#### [Work to complete]
Return every line from the listing where the word "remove" occurs.

---

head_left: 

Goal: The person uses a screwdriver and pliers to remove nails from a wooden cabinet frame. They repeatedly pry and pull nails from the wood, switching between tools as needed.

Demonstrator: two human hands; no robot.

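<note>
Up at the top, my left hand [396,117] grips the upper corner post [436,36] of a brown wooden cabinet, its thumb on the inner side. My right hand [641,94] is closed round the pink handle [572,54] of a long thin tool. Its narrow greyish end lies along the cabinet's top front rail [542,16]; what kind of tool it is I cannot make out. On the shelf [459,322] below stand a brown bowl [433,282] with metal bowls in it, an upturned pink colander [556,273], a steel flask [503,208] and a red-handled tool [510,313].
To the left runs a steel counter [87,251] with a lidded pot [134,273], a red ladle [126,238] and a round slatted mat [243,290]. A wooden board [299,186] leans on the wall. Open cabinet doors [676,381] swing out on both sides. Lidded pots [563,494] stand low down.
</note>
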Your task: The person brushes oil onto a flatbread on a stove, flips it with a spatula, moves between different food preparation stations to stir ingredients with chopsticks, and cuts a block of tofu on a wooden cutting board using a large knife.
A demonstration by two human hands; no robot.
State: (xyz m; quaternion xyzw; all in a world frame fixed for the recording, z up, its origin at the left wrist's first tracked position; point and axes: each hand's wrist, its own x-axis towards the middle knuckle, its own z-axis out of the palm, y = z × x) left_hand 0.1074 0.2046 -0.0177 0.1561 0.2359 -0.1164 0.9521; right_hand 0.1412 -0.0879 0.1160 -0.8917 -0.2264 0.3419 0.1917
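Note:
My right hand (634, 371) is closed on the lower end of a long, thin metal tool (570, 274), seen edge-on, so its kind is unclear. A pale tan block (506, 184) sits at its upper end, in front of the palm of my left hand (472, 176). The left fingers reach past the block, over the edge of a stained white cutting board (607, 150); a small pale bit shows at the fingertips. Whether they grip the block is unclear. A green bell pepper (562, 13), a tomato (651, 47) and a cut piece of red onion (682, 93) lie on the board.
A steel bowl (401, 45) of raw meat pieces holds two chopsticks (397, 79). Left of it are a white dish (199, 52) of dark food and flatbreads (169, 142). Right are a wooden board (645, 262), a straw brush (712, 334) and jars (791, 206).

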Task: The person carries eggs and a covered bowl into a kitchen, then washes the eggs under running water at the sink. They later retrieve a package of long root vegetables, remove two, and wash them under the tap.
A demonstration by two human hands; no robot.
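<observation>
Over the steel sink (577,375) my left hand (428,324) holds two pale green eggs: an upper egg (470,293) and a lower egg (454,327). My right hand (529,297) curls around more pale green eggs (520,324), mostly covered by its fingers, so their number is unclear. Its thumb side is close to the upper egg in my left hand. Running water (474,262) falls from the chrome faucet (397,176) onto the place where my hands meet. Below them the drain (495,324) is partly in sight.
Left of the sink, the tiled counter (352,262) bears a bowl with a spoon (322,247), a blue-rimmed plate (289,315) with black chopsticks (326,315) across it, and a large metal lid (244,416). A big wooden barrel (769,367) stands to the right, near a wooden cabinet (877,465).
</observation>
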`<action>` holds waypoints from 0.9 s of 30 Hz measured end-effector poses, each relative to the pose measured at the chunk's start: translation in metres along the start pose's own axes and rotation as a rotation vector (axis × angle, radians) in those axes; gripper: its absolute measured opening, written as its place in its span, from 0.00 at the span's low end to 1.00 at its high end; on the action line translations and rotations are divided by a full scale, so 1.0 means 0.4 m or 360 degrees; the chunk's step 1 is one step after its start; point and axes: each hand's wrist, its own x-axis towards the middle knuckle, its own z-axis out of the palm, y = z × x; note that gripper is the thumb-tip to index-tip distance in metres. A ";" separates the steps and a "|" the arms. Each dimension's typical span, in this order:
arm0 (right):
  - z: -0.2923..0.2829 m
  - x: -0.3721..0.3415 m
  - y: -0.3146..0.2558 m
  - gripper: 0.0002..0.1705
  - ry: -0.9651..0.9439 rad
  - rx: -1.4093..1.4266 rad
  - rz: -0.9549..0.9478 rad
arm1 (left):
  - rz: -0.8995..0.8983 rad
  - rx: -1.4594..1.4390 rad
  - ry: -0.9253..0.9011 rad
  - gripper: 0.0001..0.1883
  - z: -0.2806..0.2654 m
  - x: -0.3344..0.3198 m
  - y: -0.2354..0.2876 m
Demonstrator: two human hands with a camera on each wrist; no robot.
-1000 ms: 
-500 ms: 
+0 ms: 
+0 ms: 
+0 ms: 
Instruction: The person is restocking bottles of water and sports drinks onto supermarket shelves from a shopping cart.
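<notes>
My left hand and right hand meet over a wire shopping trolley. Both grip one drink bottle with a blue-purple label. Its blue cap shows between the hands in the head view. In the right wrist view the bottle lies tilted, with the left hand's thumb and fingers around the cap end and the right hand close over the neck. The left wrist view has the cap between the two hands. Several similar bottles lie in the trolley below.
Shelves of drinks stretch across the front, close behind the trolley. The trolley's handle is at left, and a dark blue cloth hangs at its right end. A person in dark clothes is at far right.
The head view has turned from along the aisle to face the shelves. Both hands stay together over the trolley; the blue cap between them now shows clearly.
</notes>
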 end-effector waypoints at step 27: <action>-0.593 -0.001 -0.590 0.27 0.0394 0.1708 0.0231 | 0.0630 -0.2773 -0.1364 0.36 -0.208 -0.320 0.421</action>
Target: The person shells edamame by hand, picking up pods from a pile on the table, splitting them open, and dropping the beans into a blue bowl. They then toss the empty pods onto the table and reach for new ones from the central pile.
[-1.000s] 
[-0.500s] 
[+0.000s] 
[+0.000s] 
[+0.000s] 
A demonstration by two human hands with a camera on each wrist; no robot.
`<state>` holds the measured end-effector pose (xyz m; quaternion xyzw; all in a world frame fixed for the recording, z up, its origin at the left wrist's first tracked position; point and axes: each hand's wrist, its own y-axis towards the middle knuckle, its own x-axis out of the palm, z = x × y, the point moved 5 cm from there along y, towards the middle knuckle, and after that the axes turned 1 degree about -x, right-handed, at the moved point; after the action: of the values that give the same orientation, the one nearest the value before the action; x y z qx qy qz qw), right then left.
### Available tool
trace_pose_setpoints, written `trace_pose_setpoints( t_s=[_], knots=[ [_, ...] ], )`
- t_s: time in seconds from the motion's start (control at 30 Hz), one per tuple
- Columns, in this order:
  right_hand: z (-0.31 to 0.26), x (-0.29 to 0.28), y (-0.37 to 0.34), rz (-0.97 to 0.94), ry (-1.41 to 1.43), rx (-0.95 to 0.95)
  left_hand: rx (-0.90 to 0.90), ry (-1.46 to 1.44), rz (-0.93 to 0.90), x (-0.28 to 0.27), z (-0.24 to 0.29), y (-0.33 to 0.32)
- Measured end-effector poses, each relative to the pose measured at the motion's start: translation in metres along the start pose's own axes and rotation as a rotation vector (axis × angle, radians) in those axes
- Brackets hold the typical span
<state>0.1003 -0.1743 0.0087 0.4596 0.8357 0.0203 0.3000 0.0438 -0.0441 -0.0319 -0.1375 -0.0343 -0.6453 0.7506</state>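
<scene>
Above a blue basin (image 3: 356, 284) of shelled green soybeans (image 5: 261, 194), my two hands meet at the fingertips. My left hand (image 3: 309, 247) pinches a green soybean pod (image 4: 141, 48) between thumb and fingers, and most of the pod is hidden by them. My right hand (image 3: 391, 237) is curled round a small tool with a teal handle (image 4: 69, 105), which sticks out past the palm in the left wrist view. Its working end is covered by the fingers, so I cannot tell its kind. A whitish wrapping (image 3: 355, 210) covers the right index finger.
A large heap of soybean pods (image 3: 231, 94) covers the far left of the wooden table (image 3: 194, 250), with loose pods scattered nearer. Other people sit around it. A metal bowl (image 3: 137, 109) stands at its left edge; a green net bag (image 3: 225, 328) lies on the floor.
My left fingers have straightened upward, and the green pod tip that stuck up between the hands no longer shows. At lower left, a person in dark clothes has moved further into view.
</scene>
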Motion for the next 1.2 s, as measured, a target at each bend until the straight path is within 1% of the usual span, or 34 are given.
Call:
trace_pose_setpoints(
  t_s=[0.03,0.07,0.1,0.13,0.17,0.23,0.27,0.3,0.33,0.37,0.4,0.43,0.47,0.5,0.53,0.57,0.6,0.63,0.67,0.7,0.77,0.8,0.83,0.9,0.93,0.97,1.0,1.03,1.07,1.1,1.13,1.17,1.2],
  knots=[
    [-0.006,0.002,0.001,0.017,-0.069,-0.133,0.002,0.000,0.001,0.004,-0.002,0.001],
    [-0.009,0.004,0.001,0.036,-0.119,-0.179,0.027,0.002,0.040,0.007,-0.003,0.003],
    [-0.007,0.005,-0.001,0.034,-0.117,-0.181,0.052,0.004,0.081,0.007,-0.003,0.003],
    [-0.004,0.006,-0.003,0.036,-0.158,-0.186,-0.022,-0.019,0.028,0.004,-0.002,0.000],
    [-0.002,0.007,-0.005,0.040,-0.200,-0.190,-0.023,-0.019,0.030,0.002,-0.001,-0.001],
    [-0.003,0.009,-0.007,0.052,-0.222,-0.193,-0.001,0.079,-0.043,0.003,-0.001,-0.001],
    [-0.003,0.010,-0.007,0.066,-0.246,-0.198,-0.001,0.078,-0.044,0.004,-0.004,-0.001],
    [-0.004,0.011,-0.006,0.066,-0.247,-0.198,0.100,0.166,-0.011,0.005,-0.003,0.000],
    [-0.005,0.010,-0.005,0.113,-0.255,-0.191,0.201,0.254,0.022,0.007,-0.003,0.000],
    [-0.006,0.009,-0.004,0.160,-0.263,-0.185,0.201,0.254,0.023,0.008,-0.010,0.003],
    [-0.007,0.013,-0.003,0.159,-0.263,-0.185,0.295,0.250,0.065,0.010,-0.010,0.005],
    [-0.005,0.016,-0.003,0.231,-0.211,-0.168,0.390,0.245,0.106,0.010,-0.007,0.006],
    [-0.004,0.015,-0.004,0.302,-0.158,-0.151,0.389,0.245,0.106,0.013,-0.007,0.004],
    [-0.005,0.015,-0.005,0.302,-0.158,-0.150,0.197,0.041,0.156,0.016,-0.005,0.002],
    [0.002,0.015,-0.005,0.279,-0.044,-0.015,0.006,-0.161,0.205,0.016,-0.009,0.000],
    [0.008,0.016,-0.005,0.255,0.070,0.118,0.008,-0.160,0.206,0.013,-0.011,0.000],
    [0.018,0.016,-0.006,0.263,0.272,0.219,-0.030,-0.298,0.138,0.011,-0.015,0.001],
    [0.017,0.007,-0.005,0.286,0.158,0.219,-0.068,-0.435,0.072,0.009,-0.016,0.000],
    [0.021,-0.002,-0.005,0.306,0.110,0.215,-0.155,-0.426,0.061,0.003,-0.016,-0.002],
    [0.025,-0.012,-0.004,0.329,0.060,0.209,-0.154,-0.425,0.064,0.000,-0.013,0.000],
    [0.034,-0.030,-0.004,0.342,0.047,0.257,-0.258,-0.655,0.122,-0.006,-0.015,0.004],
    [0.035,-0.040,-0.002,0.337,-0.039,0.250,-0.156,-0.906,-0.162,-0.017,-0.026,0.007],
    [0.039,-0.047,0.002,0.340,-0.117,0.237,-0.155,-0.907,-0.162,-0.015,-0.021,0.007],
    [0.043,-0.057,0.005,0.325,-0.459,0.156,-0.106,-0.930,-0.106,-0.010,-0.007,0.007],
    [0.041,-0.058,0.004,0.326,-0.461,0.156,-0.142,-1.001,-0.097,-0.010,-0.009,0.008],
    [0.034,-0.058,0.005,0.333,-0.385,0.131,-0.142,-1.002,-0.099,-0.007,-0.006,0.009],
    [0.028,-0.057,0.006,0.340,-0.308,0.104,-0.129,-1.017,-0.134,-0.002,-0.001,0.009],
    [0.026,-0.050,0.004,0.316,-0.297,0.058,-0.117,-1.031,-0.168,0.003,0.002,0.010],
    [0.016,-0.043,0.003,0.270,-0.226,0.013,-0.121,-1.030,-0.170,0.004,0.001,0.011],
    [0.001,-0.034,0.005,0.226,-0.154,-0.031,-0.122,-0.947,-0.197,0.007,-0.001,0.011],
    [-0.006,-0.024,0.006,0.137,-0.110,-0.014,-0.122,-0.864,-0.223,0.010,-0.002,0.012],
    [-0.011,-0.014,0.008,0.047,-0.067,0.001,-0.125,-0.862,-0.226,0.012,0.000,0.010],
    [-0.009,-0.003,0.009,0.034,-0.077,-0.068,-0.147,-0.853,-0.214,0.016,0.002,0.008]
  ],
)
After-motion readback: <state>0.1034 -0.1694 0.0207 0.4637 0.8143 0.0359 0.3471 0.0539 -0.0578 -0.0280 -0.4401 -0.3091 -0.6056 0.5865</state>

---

#### [Response]
Goal: The person uses a screwdriver and pliers to remove nails from a wooden cabinet frame. They repeatedly pry and pull nails from the wood, switching between tools as needed.
Task: The person carries eggs and a covered bowl into a kitchen, then washes the eggs under running water at the sink. They later retrieve a package of long root vegetables, remove two, and wash them under the tap.

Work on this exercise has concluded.